So I swallowed that lump in my throat, and a pill along with it.
After some time of talking, Sandra and I migrated yet again into the other room. I resumed my morbid stance, trying to clear my mind of all thoughts.
“Did you take it?” A voice asked to the side of me. It was Nadia.
I nodded sheepishly. “Wow,” she said to me, smiling. “You’re gonna feel great. This is going to be the best night of your life.”
“I hope so,” I told her, and perhaps myself.
I stared at the lights for awhile, just listening, watching and waiting. I tried to control my impatience and relax my anticipation by doing as she had suggested and simply not thinking about it. It seemed to do wonders, but I was still a little anxious. I decided I’d measure the time in cigarettes: I could smoke a cigarette in about five minutes, maybe ten minutes if I took it slow. Sandra said it should take roughly thirty minutes to kick in, so I figured by four or five cigarettes it should be hitting me. A few times I thought it was kicking in, too, but every time I eventually came to settle on the fact that it was just my imagination. I came to wonder after awhile whether it would kick in at all. It was a strange thought to cross my mind, and I realized how strange it was even as it came to me, but it was an idea that I found myself considering. That would be my luck. Perhaps I was just not wired up to experience this kind of thing.
By the third or fourth cigarette my left hand and wrist was feeling extra warm and fuzzy. I must have had a weird look on my face, because Sandra asked me if I was okay. I nodded. I told her about my hand and she said not to worry, because it had happened to her before. I dropped the cigarette, stepped on it, and then lit up my fifth cigarette.
Midway through the fifth cigarette, I was de-virginized.

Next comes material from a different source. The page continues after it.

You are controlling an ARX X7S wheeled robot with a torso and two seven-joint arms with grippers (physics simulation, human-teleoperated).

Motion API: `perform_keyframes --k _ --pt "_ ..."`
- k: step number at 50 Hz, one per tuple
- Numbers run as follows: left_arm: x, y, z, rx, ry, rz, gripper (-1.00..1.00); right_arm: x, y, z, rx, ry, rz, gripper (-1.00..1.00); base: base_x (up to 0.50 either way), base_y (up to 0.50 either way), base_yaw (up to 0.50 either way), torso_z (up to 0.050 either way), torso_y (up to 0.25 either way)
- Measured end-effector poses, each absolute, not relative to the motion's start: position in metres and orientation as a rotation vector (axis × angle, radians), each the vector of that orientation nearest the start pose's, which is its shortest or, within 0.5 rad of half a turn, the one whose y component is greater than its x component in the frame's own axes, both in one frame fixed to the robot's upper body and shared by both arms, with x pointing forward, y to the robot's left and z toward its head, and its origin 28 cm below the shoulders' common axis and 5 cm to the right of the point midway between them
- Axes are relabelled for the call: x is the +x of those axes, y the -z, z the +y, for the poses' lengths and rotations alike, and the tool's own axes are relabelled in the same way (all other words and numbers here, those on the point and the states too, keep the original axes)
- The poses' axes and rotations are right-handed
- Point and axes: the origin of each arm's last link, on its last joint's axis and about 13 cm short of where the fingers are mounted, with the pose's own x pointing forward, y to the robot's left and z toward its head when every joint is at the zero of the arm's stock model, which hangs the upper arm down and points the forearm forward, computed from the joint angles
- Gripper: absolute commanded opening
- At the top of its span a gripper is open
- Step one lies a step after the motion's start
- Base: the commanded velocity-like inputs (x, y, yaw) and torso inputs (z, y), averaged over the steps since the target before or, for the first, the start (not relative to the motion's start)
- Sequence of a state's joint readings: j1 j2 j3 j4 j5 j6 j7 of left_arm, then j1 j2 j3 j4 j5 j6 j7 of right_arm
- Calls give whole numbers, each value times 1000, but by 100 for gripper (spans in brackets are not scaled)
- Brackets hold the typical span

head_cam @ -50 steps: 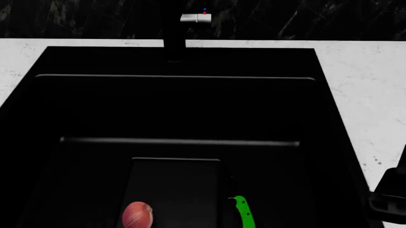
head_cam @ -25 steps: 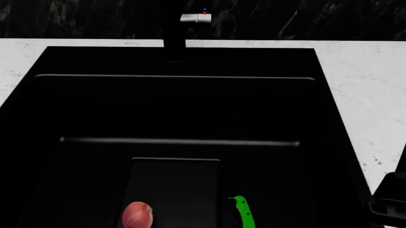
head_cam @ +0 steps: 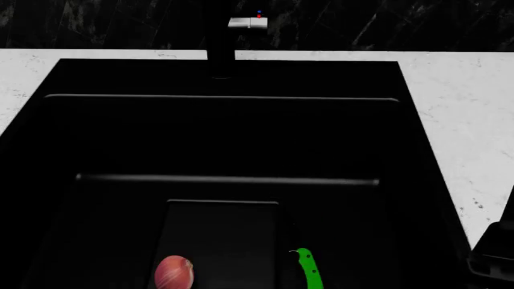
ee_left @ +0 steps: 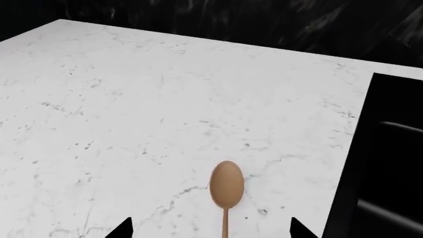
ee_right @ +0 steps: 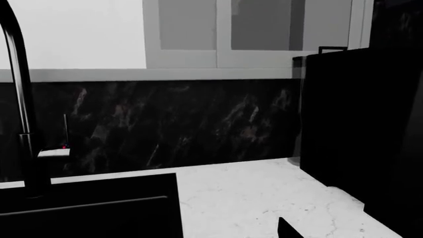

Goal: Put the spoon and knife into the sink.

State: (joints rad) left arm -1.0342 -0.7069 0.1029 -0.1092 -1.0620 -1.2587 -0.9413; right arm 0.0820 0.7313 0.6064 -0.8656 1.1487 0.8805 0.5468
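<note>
Judging from the sink (head_cam: 241, 78) as landmark, the job looked about half done: the knife (head_cam: 309, 271) already lay inside the basin, green handle showing near the front wall beside a raised dark panel, blade too dark to make out and the handle cut off by the frame edge. A reddish onion-like ball (head_cam: 173, 272) sat in the basin too, just beside that panel, not my concern. The spoon (ee_left: 227, 191) was the piece left: it lay flat on the white marble counter (ee_left: 132, 114) outside the sink, near the basin's rim, bowl pointing away from my left wrist camera and handle running out of the picture. My left gripper (ee_left: 210, 230) hung over it with jaws spread wide, one tip on each side of the handle, nothing held; only the two dark fingertips showed, so I could not tell how close they were to the counter. My right gripper (ee_right: 286, 229) showed only a sliver of one dark tip over the counter on the far side of the sink from the spoon, so whether it was open or closed I cannot tell; I saw nothing in it. Faucet (ee_right: 20, 99) stood at the sink's back edge. Next, I reckon, close on the spoon handle and carry it over the rim.
</note>
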Motion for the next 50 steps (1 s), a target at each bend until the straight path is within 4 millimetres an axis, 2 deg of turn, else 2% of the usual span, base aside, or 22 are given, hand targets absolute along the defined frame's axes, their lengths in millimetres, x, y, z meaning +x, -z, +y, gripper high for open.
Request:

I remember watching the smoke float out of my mouth. The lights seemed different; the sounds seemed different. At first, it was this tremendous warmth that struck me - and then, suddenly, something even more unprecedented occurred. I actually felt the tension lift up off of me like steam from a cup of coffee. I mean that literally, too - it actually felt as if the tension just rose off my skin like a light mist.
3. Coagulatio.
Me and my body were one. Immediately, I realized
this was not a dissociative experience; it was purely associative. I didn’t feel dissociated or extremely withdrawn as I did on the green; quite to the contrary, I was pleasantly connected with my body. I couldn’t even recall what pain felt like. My senses were acute, but soft and smooth. It was a high-frequency tingling numbness that flowed out from the center of me, as if my heart chakra had finally bee turned on and turned to just the right volume. I was at complete comfort with myself and with the world.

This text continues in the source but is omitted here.